7/10
J.J : I Love This Dirty Town!
9 May 2004
****SPOILERS**** Realistic movie about a powerful and ruthless New York city gossip columnist J.J Hunsecker, Burt Lancaster, and how he treats people who dare to sand in his way. With Tony Curtis giving the best acting performance of his career as the sleazy and manipulating Sidney Falco a local publicist who's very existence depends on J.J giving print to the people who he represents in his column.

Falco being iced out of the J.J Hunsecker gossip column, which is the death penalty in the newspaper world for a publicist, because of him failing to break up the relationship between J.J's kid sister Susie, Susan Harrison, with the up and coming popular guitar player Steve Dallas, Martin Milner, of the Chico Hamilton Quintet.

Trying to get back into the good graces of J.J Falco gives a competing gossip columnist Otis Elwell, David White, a hot story to print about Steve being a pot smoker as well as card carrying commie!
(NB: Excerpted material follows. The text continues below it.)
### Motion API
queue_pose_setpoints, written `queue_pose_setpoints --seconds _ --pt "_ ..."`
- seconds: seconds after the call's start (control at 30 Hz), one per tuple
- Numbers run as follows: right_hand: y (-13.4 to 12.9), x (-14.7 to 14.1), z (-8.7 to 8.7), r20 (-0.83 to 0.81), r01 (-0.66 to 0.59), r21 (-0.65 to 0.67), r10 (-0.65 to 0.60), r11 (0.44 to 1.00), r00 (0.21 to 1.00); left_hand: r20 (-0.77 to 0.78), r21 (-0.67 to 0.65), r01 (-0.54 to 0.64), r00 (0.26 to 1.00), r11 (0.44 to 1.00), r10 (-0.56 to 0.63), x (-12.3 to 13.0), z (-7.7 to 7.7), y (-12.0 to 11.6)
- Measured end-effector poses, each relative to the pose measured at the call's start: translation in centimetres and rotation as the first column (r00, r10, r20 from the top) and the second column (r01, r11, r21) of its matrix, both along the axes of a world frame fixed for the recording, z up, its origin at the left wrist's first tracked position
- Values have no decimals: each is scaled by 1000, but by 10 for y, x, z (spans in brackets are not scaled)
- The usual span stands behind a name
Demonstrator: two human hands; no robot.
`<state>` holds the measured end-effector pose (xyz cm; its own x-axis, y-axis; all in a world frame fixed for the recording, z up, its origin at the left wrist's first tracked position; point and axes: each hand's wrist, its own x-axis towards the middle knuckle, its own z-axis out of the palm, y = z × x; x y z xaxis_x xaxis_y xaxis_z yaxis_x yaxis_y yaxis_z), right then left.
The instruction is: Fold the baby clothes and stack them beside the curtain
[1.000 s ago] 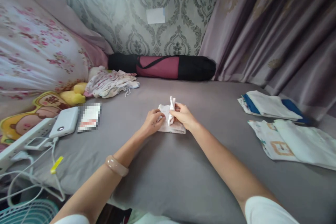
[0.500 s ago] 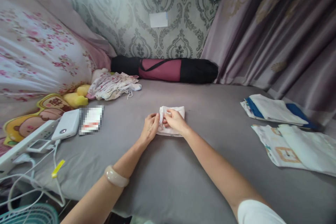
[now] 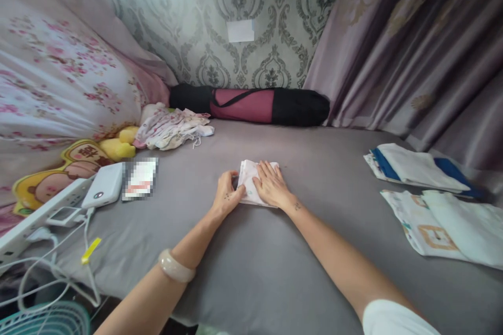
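A small folded white cloth (image 3: 249,171) with faint pinkish print lies on the grey bed sheet (image 3: 236,261), straight ahead of me. My right hand (image 3: 271,184) rests flat on its right half, fingers stretched out toward the far edge. At the cloth's left edge is my left hand (image 3: 228,191), its thumb touching the near left corner and its fingers curved apart from the thumb. Nothing is gripped in either hand. Part of the cloth is hidden under the right palm.
To the right lie folded white and blue cloths (image 3: 422,167) and printed cloths (image 3: 444,225). A crumpled heap of clothes (image 3: 171,128) sits at the back left. A power bank (image 3: 102,186), a power strip (image 3: 43,214) and cables are on the left. A long black-and-maroon bag (image 3: 241,103) lines the wall.
My right hand has gone from pinching the cloth's left part to lying flat on its right half. The cloth's left flap now lies flatter. My left thumb has moved onto the cloth's edge.
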<state>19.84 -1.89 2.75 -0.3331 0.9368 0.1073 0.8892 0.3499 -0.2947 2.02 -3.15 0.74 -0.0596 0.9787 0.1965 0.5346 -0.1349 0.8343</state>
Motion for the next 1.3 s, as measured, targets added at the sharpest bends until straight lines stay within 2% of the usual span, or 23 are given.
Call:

This can not only ruin Steve's but the Chico Hamilton Quintet's careers.

Even though J.J could have done a much more effective job of destroying Steve he and Falco manipulated Ewell to do their dirty work in order not to have Susie suspect that it was her brother who is breaking up their relationship as well as their future marriage. When J.J with the connivance of Falco invited Steve and his manager Frank D'Angelo, Sam Levene, and Susie to the TV studio where J.J, with Falco in attendance, all hell breaks loose. J.J is to talk about the the rights of Americans not to be trampled on with false and unsubstantiated accusations, like what J.J was doing to Steve. This is for J.J to show those in the audience as well as the shows some 60 million TV viewers how he took the high road in the Steve Dallas case of "Guilt by Gossip". Steve seeing through J.J's and Falco's scam and at the same time having too much pride and dignity to play along with their squalid game let J.J have it, verbally. This shakes up the normally cool as a cucumber J.J to the point where he really lost his cool and embarrassed himself in front of every one there.

Furious J.J, after that spectacle, not only wanted to destroy Steve's career but also his life! He then had Falco plant a pack of joints in Steve's coat at the nightclub where he was preforming and then tipping off the brutal and vicious Lt. Harry Kello, Emile Meyers, to not only arrest him but work him over.
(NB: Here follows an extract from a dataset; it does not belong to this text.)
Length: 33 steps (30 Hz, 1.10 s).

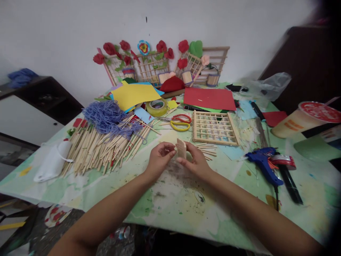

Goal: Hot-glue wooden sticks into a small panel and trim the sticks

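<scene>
A small panel of short wooden sticks [181, 149] stands upright between my hands, above the front middle of the table. My right hand [196, 161] grips its right side, thumb in front and fingers behind. At the panel's left edge, the fingers of my left hand [161, 156] are pinched together; what they hold, if anything, is too small to make out. Just behind my right hand lie several cut sticks [206, 149]. Farther back rest a wooden stick lattice [215, 126] and scissors [181, 122] with red and yellow handles.
Many loose sticks [101, 153] and purple yarn [103, 119] spread on the left. A blue glue gun [263, 161] with a cord and a drink cup [301, 119] are on the right. Tape [156, 106], yellow paper [135, 95] and red paper [209, 99] lie at the back.
</scene>
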Available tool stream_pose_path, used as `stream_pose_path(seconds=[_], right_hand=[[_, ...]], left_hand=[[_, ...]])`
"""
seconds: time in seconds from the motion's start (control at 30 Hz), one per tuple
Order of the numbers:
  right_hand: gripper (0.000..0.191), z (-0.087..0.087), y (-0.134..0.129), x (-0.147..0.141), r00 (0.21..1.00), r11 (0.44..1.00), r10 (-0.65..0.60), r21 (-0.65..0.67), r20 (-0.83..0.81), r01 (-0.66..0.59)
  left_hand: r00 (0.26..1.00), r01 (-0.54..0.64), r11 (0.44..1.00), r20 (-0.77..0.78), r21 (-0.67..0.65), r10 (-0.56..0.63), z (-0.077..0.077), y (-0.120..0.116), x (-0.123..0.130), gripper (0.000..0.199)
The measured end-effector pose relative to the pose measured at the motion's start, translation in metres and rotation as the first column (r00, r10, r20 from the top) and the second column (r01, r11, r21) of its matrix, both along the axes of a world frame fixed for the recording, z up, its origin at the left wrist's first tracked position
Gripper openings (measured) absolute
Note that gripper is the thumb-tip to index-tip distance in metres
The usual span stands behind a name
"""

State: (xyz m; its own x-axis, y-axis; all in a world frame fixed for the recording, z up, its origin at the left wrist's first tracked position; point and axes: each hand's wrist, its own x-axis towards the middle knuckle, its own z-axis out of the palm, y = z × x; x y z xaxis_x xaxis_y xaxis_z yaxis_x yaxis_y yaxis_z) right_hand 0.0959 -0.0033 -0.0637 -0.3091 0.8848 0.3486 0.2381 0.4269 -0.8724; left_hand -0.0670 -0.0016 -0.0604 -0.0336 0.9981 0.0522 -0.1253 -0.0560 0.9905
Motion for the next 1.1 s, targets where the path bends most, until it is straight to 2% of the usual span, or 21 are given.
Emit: stream_pose_path(seconds=[0.07,0.13,0.37,0.53,0.7,0.87,1.1], right_hand=[[0.036,0.001,0.001,-0.001,0.999,0.999,-0.002,-0.038,0.045,0.004],[0.030,0.002,0.001,-0.001,0.998,0.999,-0.002,-0.053,0.064,0.006],[0.030,0.000,0.002,-0.002,1.000,0.993,0.013,-0.114,-0.022,-0.015],[0.032,-0.002,0.003,-0.003,0.990,0.978,-0.033,-0.206,-0.139,0.004],[0.031,-0.005,0.006,-0.002,0.971,0.960,-0.133,-0.270,-0.197,0.077],[0.026,-0.009,0.010,-0.001,0.970,0.956,-0.208,-0.236,-0.123,0.175],[0.025,-0.008,0.010,0.000,0.972,0.960,-0.226,-0.184,-0.058,0.212]], left_hand=[[0.998,-0.010,1.000,-0.066,0.014,0.011,0.000,0.000,-0.001,0.023],[0.996,-0.012,1.000,-0.093,0.017,0.013,0.001,0.000,-0.002,0.024],[0.996,0.041,0.999,-0.076,-0.016,-0.042,0.004,-0.001,0.001,0.027],[0.988,0.152,0.987,-0.016,-0.041,-0.153,0.003,-0.003,0.000,0.040],[0.963,0.225,0.974,-0.161,0.026,-0.218,-0.002,-0.005,-0.003,0.057],[0.935,0.277,0.959,-0.250,0.065,-0.253,-0.006,-0.007,-0.003,0.063],[0.930,0.274,0.958,-0.277,0.083,-0.242,-0.009,-0.010,-0.004,0.064]])
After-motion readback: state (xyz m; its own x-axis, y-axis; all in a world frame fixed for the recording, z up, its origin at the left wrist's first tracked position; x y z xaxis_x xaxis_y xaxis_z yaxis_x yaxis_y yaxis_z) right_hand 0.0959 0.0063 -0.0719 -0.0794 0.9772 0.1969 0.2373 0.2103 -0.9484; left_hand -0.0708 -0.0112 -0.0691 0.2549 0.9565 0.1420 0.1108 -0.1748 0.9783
Susie who agreed to break up with Steve after J.J browbeat her into submission at the TV studios and left her with an emotional breakdown heard the news about what happened to Steve. Going to the hospital Susie found out at that Syeve may not pull out of his coma from the beating that Kello gave him. Later as Falco came up to J.J's apartment, to give him the good news about Steve, that he pulled out of his coma but suffered permanent brain damage, he saved Susie's life as she tried to kill herself by jumping off the balcony.

J.J coming into the room and seeing his sister in a nightgown and in the arms of Falco, who was holding her in order for her not to jump out the window and kill herself, went wild. Slapping Falco around an outraged J.J then called the police and Lt. Kello to come over and arrest Falco for planting pot on Steve; which J.J himself had Falco do.

Falco running from the building is cornered by Lt.Kello and savagely beaten and arrested but Susie who knew that it was her brother J.J who was behind Steve's brutal beating, and everything else that was done to break Steve and her up, walks out on him as the movie ended.

Razor sharp black & white photography as well as dialog gave "Sweet Smell of Success" that real New York city look of the 1950's. The stunning on location filming makes the movie a must for those of us who appreciate the "Big Apple" as it was back then before it became a cheap imitation of what it is now. That's before the explosion of the real estate market in the mid 1970's made the city look like the nondescript and undistinguished town that it is today. Instead of the great Majestic Metropolis by the rivers, the Hudson an East, that it was back then.